3. Industrial Internet of Things (IIoT) devices. IIoT is a huge part of the overall drive towards automation in the metal manufacturing space. These devices include sensors and controllers that are connected to broader systems. Weak passwords, firmware flaws, and vulnerabilities in hardware are quite common in IIoT devices, making them susceptible to botnet infections and malware.
4. Legacy systems. Legacy systems are another point of weakness for metal manufacturing firms. It’s not unusual to see shops use outdated systems that are challenging to update or patch or are too expensive to replace. Indeed, some teams work with unsupported operating systems with well-known vulnerabilities, making them an attractive target for ransomware attacks.
5. Supply chain risks. Supply chains involve multiple vendors with varying levels of cybersecurity maturity. When one partner has inadequate cybersecurity, a breach can quickly spread across the entire ecosystem. What’s more, counterfeit or tampered components can become a point of attack.
6. Insider risk. One of the rising ransomware risks inside a metal manufacturing business includes a company’s own employees and contractors. Intentional attacks are thankfully still a rarity, but human error and stolen credentials provide unauthorized access to systems and wreak chaos.

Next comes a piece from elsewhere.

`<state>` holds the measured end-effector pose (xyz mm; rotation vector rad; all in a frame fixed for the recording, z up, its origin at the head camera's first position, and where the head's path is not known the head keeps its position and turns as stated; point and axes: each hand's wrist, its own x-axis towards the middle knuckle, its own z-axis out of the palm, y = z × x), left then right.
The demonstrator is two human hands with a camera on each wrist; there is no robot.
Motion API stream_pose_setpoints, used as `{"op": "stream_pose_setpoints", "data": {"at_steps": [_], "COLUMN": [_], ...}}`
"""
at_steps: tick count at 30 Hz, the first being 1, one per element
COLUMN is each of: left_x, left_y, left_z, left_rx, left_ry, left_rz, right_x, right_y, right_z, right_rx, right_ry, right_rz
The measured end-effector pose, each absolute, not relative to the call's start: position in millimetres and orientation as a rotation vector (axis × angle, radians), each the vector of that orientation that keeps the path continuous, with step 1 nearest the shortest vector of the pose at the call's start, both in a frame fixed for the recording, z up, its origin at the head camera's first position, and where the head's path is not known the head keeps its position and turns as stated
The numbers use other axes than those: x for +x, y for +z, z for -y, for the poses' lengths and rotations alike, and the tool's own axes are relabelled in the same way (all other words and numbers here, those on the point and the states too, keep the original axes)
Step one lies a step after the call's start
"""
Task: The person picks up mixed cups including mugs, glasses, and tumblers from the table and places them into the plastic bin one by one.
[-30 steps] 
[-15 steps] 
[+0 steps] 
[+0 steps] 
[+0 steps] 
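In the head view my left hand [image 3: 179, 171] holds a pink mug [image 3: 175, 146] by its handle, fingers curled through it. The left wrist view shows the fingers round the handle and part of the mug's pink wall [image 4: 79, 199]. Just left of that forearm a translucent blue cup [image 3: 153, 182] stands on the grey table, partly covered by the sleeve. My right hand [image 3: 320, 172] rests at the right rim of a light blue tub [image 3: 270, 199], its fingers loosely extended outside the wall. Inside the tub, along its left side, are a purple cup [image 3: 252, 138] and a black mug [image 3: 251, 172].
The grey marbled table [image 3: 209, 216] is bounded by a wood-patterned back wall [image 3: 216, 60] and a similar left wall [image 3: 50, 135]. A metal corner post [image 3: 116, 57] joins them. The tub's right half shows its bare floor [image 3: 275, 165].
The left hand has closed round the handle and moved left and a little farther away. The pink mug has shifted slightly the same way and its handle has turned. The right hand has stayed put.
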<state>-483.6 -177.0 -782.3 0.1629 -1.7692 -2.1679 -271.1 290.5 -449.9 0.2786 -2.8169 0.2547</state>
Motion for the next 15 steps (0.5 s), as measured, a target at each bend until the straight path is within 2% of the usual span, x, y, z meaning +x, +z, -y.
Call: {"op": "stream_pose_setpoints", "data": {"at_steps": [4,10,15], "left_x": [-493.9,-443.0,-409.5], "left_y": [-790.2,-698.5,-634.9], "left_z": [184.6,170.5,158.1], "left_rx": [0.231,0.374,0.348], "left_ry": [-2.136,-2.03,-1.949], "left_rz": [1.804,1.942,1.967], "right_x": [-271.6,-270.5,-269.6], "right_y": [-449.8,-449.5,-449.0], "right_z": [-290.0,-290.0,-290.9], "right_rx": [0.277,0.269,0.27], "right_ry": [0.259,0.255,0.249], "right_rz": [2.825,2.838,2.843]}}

For example, MKS Instruments suffered a $200 million ransomware attack that was partly attributed to inadequate authentication processes, intrusion detection, and response mechanisms, as well as backup and restoration capabilities.
How Machine Shops Can Strengthen Their Defences
While the threat of ransomware is clear, several steps exist that metal manufacturing shops can take to reduce their exposure to risk.
Patch management – Regularly updated and patched software can prevent the exploitation of known vulnerabilities.
Zero-trust architecture – A zero-trust cybersecurity model ensures all users and devices are secured.
Advanced cybersecurity tools – Tools like endpoint detection and response and security information and event management help ensure swift threat identification and remediation.
Training – Employees are the most common point of vulnerability for ransomware attacks. Therefore, it is essential to ensure that they receive regular, high-quality cybersecurity training.
Finding the Right Balance
While cybersecurity is a major priority for machine shops, the best security protocols must also consider efficiency and productivity.
Doing an impact assessment before deciding on any cybersecurity option enables teams to conduct thorough risk assessments to determine its effect on productivity.
Machine shops also should build a culture of risk awareness and have policies that encourage cyberthreat reporting.
Tight cybersecurity budgets are also an unfortunate reality. However, cloud-based ransomware protection tools reduce hardware spending without compromising performance.
Ransomware is a real and present danger to metal manufacturing shops worldwide. Legacy systems, automation, and sprawling supply chains are common sources of vulnerabilities within the sector.
While certain systems and practices that enhance productivity may introduce vulnerabilities, it’s crucial to find a balance between efficiency and security. Investing in predictive security tools allows manufacturing firms to take a proactive approach. When combined with solid cybersecurity policies and effective training, firms can reduce financial, reputational, and productivity risks that stalk the industry.
Tyler Owen is the senior director of product management for managed security services at VikingCloud, www.vikingcloud.com.